[Pitch] Implicitly opening existentials

Hi all,

I've been looking into generics ergonomics, and one of the problems that keeps coming up is that going from concrete types or generics into existentials is a bit of a one-way street: you can create an any P from a value of any type that conforms to P, but once you have that existential value of type any P it's hard to get back to using generics. Here's a quick example:

protocol P { 
  associatedtype A 
  func getA() -> A 
} 

func takeP<T: P>(_ value: T) { }

func test(p: any P) { 
  takeP(p) // error: 'P' as a type cannot conform to itself 
}

Once you get here, you are somewhat trapped, because the only ways to get from existentials back to generics are to refactor to use generics through, manually implement a type eraser, or put your functionality into a method on the protocol. The last looks like this:

extension P {
  func doTakeP() {
    takeP(self)
  }
}

func test(p: any P) { 
  p.doTakeP() // okay, "opens" the existential so the protocol's Self binds to the underlying type of the existential value
}

I propose to extend the implicit "opening" behavior applied when accessing a member of a protocol to generic functions and when initializing a property with opaque type, allowing one to more easily get out of the existential "trap". There are a lot of details, which I've put into the full proposal. I'm also iterating on an implementation to prove out the ideas.

Thoughts?

Doug

55 Likes

Having recently fallen into this trap (and used the "add a method to the Protocol" escape hatch), I'm hugely in favor of a path to allow stepping back from the purely existential type into a generic type.

4 Likes

Will this have any performance penalty compared to "proper" generic function?

I am wondering if this creates another case, where it can be easily overlooked and misused, like existential protocols were, and we will have to make adjustment like SE-0335

1 Like

At first glance, I love it. This feels like something that should "just work". A couple questions that came to mind as I read through:

func checkFinaleReadinessOpenCoded(costumes: [any Costume]) -> Bool {
  for costume: some Costume in costumes {   // implicit generic parameter binds to underlying type of each costume
    let costumeWithBells = costume.withBells() // returned type is the same 'some Costume' as 'costume'
    if !costume.hasSameAdornments(costumeWithBells) { // okay, 'costume' and 'costumeWithBells' have the same type
      return false
    }
  }
  
  return true
}

Is there a reason we need the some Costume here? IMO it would be great if we had this behavior out-of-the box without requiring users to specify a type annotation in the for pattern—I suspect many Swift programmers don't even know this is possible. But I haven't thought through whether auto-opening existentials in for loops would have the same change-of-behavior issues as noted below, or whether there are any trapdoors to avoid those issues.

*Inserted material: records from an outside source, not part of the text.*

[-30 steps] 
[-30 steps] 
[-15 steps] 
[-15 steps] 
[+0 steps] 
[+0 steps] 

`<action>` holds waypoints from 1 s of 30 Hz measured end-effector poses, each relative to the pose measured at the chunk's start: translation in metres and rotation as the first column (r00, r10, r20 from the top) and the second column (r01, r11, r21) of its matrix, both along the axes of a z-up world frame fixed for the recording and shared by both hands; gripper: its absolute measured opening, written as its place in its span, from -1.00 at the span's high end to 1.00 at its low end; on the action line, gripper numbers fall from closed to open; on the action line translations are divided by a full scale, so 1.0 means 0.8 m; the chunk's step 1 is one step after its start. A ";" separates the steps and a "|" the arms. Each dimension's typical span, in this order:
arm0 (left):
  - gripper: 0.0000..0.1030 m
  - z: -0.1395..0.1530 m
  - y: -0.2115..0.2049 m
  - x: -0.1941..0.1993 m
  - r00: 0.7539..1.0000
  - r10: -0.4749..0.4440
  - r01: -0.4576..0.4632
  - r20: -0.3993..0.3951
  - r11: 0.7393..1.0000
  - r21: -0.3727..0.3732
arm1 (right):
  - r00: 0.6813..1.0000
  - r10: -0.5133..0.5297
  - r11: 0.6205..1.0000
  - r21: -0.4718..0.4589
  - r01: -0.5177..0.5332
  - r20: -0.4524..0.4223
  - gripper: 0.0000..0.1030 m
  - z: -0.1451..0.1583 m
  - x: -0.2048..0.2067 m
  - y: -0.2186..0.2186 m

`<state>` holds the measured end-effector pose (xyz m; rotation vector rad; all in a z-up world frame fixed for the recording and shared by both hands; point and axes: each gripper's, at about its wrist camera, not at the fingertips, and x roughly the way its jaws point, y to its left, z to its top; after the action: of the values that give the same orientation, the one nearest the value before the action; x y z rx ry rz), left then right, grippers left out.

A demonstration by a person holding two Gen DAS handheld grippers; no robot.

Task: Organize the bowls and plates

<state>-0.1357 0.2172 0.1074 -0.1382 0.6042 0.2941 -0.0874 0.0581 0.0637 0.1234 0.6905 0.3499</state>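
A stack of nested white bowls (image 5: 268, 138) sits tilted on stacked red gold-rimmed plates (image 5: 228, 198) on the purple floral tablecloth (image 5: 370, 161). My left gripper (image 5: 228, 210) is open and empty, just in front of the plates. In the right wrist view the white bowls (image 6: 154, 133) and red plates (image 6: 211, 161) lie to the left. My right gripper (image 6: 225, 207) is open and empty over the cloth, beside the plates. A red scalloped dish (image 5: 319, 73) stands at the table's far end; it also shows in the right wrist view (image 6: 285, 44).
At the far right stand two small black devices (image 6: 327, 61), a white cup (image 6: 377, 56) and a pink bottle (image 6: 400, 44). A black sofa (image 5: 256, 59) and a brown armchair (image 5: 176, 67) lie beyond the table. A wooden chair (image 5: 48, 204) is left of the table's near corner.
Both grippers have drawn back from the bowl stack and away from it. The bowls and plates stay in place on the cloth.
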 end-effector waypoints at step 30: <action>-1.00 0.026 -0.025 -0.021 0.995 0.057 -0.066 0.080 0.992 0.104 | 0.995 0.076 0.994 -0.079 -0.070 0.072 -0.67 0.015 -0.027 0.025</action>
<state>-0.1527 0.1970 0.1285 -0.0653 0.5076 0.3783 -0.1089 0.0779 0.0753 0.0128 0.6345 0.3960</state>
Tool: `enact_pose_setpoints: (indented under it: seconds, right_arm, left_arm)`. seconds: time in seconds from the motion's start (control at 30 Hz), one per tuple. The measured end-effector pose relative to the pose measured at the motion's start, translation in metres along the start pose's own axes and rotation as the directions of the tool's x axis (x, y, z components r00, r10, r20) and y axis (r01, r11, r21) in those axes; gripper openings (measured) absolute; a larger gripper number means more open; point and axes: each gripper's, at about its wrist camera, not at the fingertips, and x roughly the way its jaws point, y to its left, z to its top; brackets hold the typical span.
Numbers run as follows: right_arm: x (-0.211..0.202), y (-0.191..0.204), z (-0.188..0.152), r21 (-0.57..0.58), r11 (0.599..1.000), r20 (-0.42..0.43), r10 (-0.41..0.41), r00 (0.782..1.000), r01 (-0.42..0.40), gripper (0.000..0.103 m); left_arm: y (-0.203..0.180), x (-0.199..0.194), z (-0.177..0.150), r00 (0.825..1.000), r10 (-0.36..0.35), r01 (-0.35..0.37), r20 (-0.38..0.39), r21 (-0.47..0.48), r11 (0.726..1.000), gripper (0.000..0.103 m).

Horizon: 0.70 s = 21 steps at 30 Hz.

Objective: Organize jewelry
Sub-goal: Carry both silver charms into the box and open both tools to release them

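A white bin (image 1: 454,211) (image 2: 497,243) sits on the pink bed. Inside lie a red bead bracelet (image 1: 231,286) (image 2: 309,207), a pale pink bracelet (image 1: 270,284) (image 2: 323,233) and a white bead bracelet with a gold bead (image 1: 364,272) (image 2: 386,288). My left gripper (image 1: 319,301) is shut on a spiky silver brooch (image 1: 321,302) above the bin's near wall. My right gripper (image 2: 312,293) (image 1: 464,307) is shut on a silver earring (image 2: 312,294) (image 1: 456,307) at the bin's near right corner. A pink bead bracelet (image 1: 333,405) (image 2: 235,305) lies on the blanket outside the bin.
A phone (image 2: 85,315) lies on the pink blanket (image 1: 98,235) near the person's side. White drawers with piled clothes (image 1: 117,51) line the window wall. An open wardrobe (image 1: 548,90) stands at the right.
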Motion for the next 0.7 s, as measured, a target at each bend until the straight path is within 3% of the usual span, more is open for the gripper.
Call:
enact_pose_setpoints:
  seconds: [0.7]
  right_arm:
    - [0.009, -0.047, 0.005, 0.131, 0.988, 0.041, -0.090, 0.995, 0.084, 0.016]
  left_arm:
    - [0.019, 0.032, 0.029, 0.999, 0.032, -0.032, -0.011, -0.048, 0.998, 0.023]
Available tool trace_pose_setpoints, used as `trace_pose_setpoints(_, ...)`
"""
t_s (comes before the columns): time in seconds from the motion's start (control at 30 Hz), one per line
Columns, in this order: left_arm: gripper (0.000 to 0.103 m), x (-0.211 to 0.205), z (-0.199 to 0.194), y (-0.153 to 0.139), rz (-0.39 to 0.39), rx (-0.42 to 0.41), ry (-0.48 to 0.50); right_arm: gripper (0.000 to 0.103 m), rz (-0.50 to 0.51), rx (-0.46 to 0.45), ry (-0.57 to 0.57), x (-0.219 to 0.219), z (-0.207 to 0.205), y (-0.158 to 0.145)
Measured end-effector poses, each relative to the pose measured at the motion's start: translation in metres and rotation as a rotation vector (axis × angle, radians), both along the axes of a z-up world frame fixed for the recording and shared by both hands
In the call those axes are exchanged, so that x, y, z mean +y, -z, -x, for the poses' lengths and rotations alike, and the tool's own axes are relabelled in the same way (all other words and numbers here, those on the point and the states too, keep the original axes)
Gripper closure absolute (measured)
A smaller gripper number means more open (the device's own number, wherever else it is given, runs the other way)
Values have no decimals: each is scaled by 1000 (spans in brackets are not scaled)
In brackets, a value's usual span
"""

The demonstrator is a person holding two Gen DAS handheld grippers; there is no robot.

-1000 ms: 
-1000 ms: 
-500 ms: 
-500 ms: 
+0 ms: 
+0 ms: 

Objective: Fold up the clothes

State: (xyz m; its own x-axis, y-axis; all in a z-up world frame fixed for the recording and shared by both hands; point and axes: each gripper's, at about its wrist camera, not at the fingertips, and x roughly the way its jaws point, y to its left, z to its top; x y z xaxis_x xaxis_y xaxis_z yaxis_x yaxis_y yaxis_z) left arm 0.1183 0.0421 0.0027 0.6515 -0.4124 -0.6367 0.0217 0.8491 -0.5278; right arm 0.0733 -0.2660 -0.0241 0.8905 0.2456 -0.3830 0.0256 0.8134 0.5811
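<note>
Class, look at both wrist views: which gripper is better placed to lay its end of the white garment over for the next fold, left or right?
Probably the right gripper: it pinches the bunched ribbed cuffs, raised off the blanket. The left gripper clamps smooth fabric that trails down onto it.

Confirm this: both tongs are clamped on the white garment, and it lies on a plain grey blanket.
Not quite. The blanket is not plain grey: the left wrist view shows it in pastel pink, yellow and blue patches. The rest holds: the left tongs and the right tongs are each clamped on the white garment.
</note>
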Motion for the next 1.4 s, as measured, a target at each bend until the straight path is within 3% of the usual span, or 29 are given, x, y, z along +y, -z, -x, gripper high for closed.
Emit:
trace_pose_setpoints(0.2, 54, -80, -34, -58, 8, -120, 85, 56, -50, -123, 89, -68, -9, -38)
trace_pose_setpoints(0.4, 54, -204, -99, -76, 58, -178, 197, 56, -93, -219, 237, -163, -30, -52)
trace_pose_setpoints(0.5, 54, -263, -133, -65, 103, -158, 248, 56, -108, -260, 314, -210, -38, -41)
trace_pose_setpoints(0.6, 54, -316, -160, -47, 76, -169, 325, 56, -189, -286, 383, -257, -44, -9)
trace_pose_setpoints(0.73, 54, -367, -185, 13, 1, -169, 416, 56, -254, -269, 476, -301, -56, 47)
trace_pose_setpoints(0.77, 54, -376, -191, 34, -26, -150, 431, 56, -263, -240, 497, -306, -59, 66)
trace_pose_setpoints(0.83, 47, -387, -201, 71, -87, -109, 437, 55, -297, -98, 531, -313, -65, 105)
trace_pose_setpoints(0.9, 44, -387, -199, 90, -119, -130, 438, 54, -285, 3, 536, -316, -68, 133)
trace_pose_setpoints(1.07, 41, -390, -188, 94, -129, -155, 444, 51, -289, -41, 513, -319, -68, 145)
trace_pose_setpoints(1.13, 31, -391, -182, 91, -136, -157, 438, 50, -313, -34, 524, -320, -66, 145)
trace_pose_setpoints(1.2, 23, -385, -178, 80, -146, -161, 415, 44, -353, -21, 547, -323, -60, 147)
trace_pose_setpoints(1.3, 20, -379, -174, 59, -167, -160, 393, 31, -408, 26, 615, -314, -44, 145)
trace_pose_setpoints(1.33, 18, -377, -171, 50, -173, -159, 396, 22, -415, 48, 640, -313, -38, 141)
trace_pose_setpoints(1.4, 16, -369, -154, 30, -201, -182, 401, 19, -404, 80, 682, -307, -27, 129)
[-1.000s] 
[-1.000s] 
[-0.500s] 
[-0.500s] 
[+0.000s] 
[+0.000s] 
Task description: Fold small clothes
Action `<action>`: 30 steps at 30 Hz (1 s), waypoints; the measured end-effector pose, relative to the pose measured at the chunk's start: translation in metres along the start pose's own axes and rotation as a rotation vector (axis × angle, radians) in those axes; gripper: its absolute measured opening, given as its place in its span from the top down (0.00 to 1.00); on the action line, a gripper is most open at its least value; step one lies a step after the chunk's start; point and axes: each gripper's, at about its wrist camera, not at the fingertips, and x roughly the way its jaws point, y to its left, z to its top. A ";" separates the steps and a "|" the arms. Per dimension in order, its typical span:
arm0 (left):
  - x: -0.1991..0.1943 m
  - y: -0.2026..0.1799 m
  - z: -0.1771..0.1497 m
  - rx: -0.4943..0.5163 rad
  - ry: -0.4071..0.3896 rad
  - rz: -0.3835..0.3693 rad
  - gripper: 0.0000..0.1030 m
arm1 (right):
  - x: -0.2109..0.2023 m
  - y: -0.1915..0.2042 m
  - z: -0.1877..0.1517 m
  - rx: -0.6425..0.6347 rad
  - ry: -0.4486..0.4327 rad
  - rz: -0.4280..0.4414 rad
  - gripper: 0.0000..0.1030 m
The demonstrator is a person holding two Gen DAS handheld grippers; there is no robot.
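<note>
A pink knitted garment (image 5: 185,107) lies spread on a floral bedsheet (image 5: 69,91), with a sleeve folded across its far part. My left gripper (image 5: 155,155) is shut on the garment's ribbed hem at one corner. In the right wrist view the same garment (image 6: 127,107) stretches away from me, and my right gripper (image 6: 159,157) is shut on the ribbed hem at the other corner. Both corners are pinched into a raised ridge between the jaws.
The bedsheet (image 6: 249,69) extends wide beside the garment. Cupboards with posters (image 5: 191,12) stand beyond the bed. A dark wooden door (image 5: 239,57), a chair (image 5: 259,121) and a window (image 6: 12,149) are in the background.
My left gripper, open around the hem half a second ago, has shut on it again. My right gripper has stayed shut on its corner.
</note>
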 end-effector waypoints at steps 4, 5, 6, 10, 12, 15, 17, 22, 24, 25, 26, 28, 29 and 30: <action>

My primary concern with this proposal is the failure cases:

func cannotOpen1<T: P>(_ array: [T]) { .. }
func cannotOpen2<T: P>(_ a: T, _ b: T) { ... }
func cannotOpen3<T: P>(_ values: T...) { ... }

struct X<T> { }
func cannotOpen4<T: P>(_ x: X<T>) { }

func cannotOpen5<T: P>(_ x: T, _ a: T.A) { }

func cannotOpen6<T: P>(_ x: T?) { }

func testCannotOpenMultiple(array: [any P], p1: any P, p2: any P, xp: X<any P>, pOpt: (any P)?) {
  cannotOpen1(array)         // each element in the array can have a different underlying type, so we cannot open
  cannotOpen2(p1, p2)        // p1 and p2 can have different underlying types, so there is no consistent binding for 'T'
  cannotOpen3(p1, p2)        // similar to the case above, p1 and p2 have different types, so we cannot open them
  cannotOpen4(xp)            // cannot open the existential in 'X<any P>' there isn't a specific value there.
  cannotOpen5(p1, p2.getA()) // cannot open either argument because 'T' is used in both parameters
  cannotOpen6(pOpt)         // cannot open the existential in '(any P)?' because it might be nil, so there would not be an underlying type
}

The failures here are, IMO, even more subtle than the blanket 'P' as a type cannot conform to itself error, so I am slightly concerned that we'd be leading the user even further down the path of using existentials only to find at an even later point that their type design might not work. I don't really have suggestions here, and my hunch here is vague, but I wanted to raise it for discussion. (And I think the call on opening optional existentials is probably correct, for the same reasons.)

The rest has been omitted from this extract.